What you are asked to do:
Write every line of the material again exactly, with no pictures in the copy.

Provided data:
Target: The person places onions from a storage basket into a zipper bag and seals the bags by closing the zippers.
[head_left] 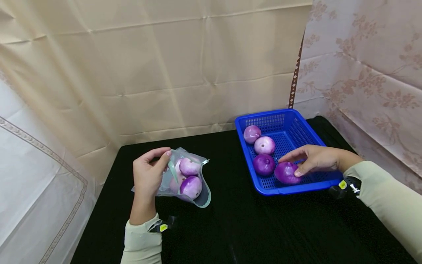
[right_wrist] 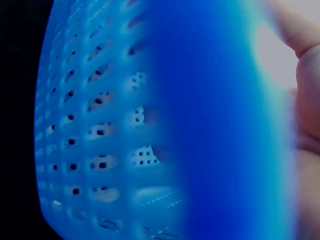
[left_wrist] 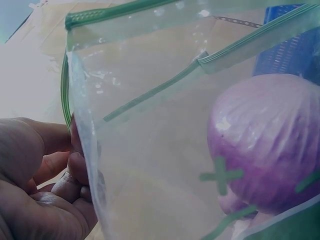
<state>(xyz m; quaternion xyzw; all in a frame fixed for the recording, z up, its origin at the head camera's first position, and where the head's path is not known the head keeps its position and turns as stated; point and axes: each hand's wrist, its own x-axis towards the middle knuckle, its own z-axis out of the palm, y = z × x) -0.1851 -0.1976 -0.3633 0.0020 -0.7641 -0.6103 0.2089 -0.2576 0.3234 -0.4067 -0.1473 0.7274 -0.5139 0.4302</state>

Exercise solution:
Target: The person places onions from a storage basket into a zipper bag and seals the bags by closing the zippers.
[head_left] 
[right_wrist] 
[left_wrist] 
<state>(xyz m; quaternion xyzw; all in a frame fixed for the recording, z up, its origin at the head camera's first position, and where the head's path is not known the head keeps its position and turns as stated; point and axes: each hand's wrist, its own x-axis towards the middle knuckle, its own z-axis out of the palm, y = z × x) -0.1851 -0.1976 -0.3633 0.0020 -0.7641 -0.6103 0.2089 -0.2576 0.3234 -0.4067 -0.1473 0.7274 -0.5139 0.4302</state>

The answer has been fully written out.